> **Exercise**
An exact reproduction of the data below is the required answer.

> **Dataset extract**
------------------------------
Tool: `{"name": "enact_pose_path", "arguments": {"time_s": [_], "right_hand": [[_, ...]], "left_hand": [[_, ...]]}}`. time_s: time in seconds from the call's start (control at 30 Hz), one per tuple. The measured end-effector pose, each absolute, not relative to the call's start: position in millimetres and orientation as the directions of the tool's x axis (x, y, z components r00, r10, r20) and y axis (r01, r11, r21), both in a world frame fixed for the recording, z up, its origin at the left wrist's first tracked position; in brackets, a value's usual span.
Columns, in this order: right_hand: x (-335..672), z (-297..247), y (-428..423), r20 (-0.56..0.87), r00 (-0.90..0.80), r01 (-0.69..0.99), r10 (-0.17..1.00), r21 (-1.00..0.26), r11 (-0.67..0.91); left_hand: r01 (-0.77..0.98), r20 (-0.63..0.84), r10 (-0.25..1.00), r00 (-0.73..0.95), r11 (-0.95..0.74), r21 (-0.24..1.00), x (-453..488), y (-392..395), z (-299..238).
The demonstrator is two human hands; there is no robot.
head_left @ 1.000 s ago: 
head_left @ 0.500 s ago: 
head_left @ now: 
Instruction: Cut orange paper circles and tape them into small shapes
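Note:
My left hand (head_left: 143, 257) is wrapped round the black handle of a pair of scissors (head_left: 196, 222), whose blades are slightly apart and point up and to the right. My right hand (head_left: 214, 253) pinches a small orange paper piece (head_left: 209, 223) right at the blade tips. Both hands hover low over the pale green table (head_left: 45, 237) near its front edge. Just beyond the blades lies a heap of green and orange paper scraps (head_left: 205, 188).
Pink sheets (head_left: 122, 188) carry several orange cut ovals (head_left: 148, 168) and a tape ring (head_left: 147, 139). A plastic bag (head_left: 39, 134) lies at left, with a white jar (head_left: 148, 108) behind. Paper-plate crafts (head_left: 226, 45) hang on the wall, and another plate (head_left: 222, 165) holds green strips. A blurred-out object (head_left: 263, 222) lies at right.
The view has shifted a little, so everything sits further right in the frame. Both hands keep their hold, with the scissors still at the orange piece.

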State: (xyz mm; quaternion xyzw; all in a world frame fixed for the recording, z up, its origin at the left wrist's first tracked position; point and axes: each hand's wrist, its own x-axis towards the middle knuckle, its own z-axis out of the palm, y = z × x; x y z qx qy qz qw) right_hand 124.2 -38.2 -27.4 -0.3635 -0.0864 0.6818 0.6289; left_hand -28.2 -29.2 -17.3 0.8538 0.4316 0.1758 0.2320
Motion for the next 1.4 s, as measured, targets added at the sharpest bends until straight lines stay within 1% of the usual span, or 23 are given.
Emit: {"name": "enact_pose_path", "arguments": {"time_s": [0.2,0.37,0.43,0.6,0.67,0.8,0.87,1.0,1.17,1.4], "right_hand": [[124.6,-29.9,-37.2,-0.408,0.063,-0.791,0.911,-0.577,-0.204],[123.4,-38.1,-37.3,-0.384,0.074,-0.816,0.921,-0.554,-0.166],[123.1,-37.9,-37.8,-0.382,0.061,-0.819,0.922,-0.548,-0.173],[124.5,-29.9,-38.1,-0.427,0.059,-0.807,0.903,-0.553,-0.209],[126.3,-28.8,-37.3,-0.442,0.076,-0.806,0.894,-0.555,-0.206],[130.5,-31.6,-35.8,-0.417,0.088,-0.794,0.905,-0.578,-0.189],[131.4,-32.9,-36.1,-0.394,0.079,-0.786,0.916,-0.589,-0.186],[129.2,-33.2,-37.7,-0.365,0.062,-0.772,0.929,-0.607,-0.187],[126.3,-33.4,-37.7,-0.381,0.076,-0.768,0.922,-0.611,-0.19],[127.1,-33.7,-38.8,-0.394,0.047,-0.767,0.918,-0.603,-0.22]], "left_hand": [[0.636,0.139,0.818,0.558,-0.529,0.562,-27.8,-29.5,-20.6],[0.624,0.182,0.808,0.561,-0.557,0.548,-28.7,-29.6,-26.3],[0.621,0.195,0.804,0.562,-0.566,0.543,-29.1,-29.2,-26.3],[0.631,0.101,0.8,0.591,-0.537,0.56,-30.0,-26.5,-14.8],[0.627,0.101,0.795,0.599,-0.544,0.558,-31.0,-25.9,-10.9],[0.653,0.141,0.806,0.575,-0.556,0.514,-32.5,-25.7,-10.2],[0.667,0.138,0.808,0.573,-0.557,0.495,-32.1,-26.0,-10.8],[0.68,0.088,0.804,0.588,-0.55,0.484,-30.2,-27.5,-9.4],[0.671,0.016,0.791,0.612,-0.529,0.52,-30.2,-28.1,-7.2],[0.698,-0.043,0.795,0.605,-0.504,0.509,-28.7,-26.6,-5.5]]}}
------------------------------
> **Written response**
Tool: `{"name": "enact_pose_path", "arguments": {"time_s": [_], "right_hand": [[_, ...]], "left_hand": [[_, ...]]}}`. time_s: time in seconds from the call's start (control at 30 Hz), one per tuple. The measured end-effector pose, each absolute, not relative to the call's start: position in millimetres and orientation as the directions of the tool's x axis (x, y, z components r00, r10, r20) and y axis (r01, r11, r21), both in a world frame fixed for the recording, z up, its origin at the left wrist's first tracked position; in brackets, a value's usual span.
Columns, in this order: right_hand: x (-335..672), z (-297..247), y (-428..423), r20 (-0.56..0.87), r00 (-0.90..0.80), r01 (-0.69..0.99), r10 (-0.17..1.00), r21 (-1.00..0.26), r11 (-0.67..0.91); left_hand: r01 (-0.77..0.98), r20 (-0.63..0.84), r10 (-0.25..1.00), r00 (-0.73..0.95), r11 (-0.95..0.74), r21 (-0.24..1.00), x (-453..488), y (-392..395), z (-299..238).
The demonstrator is two human hands; there is no robot.
head_left @ 1.000 s ago: 
head_left @ 0.500 s ago: 
head_left @ now: 
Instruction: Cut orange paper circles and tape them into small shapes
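Note:
My left hand (head_left: 143, 257) is wrapped round the black handle of a pair of scissors (head_left: 196, 222), whose blades are slightly apart and point up and to the right. My right hand (head_left: 214, 253) pinches a small orange paper piece (head_left: 209, 223) right at the blade tips. Both hands hover low over the pale green table (head_left: 45, 237) near its front edge. Just beyond the blades lies a heap of green and orange paper scraps (head_left: 205, 188).
Pink sheets (head_left: 122, 188) carry several orange cut ovals (head_left: 148, 168) and a tape ring (head_left: 147, 139). A plastic bag (head_left: 39, 134) lies at left, with a white jar (head_left: 148, 108) behind. Paper-plate crafts (head_left: 226, 45) hang on the wall, and another plate (head_left: 222, 165) holds green strips. A blurred-out object (head_left: 263, 222) lies at right.
The view has shifted a little, so everything sits further right in the frame. Both hands keep their hold, with the scissors still at the orange piece.
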
State: (xyz mm; quaternion xyzw; all in a world frame fixed for the recording, z up, its origin at the left wrist's first tracked position; point and axes: each hand's wrist, its own x-axis towards the middle knuckle, its own z-axis out of the palm, y = z × x; x y z qx qy qz qw) right_hand 124.2 -38.2 -27.4 -0.3635 -0.0864 0.6818 0.6289; left_hand -28.2 -29.2 -17.3 0.8538 0.4316 0.1758 0.2320
Motion for the next 1.4 s, as measured, targets added at the sharpest bends until straight lines stay within 1% of the usual span, or 23 are given.
Emit: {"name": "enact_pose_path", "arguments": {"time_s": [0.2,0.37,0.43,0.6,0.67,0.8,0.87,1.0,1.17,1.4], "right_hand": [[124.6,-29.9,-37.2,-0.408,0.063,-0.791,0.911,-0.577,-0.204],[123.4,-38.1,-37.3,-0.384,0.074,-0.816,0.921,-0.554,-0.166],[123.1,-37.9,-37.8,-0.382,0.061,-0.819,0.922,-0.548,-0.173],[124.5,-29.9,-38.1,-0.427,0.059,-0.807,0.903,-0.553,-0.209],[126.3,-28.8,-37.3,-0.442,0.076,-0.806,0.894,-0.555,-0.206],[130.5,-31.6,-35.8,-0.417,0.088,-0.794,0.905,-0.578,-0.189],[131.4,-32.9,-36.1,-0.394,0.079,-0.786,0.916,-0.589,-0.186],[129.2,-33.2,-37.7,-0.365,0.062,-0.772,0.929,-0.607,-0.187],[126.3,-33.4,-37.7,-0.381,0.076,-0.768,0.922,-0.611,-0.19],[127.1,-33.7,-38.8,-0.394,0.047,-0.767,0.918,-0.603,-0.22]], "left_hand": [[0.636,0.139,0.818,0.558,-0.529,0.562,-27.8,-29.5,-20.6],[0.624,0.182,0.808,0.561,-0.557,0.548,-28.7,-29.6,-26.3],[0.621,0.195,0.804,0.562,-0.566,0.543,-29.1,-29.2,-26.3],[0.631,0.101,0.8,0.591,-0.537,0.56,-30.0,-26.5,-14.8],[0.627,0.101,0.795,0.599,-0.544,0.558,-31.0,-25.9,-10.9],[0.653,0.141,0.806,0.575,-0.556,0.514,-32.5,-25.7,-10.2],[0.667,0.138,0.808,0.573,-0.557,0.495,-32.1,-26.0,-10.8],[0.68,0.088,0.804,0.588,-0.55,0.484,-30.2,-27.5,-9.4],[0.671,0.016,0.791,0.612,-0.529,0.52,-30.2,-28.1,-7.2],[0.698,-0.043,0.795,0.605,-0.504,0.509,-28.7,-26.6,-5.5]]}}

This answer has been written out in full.